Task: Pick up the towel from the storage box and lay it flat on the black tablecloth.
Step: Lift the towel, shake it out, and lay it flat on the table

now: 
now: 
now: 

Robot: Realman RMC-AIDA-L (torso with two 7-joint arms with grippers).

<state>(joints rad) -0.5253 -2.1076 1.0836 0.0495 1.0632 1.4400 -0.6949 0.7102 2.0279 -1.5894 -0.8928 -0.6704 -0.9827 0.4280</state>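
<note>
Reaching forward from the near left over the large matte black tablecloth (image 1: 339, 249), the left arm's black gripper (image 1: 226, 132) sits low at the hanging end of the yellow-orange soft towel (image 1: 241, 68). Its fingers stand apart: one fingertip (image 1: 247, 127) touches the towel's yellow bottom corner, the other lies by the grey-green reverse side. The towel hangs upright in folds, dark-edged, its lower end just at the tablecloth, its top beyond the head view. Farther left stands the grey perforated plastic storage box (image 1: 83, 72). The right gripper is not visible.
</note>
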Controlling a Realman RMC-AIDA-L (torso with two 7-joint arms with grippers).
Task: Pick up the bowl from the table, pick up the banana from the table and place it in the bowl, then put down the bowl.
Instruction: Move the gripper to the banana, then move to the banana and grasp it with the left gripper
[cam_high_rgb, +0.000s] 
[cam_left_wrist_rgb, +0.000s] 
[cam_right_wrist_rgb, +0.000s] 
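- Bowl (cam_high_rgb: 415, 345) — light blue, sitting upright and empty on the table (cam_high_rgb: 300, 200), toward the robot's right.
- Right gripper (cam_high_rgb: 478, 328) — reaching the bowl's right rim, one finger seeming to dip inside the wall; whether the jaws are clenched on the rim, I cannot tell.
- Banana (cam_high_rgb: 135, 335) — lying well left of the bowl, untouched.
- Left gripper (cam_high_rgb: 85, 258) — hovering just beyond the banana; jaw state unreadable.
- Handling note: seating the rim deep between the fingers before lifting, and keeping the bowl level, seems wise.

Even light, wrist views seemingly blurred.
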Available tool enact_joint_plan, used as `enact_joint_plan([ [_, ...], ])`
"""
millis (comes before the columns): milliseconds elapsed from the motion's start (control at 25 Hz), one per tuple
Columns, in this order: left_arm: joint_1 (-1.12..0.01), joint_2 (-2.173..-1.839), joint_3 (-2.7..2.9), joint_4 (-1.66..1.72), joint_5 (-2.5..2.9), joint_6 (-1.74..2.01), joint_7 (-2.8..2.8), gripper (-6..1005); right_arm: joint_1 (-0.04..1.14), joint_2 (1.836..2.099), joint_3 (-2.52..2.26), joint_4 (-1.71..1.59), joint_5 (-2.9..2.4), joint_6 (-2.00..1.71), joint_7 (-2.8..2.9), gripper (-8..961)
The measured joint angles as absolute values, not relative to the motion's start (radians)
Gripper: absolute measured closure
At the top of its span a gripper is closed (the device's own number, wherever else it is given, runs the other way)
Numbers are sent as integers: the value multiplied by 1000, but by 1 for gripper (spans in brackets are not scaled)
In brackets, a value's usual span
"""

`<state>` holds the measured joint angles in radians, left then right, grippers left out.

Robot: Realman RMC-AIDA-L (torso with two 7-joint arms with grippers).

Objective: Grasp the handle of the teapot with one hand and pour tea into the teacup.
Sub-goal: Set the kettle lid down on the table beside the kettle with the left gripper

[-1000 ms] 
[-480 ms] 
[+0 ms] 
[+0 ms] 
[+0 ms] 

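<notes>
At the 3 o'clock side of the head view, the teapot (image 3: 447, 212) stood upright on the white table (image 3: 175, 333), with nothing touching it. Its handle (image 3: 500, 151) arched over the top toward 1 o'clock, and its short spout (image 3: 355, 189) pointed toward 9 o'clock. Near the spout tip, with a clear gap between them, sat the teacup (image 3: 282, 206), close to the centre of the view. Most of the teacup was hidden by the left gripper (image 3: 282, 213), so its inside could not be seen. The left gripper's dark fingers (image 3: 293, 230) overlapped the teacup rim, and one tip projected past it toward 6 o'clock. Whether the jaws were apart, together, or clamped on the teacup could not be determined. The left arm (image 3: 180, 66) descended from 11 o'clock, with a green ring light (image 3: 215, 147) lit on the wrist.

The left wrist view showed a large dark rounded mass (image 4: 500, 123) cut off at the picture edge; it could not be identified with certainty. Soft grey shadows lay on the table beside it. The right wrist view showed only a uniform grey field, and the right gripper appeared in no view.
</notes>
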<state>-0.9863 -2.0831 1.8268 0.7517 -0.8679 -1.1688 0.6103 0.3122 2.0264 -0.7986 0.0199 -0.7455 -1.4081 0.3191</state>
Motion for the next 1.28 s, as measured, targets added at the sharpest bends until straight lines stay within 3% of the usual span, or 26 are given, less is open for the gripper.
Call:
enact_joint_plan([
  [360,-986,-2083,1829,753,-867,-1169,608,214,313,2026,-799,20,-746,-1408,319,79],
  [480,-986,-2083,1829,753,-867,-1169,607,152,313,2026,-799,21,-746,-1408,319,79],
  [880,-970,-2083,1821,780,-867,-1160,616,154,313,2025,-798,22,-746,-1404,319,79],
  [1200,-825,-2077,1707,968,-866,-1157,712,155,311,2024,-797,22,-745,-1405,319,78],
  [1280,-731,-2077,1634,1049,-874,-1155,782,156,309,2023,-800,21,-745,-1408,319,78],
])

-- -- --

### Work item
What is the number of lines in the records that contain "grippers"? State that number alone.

### Solution
4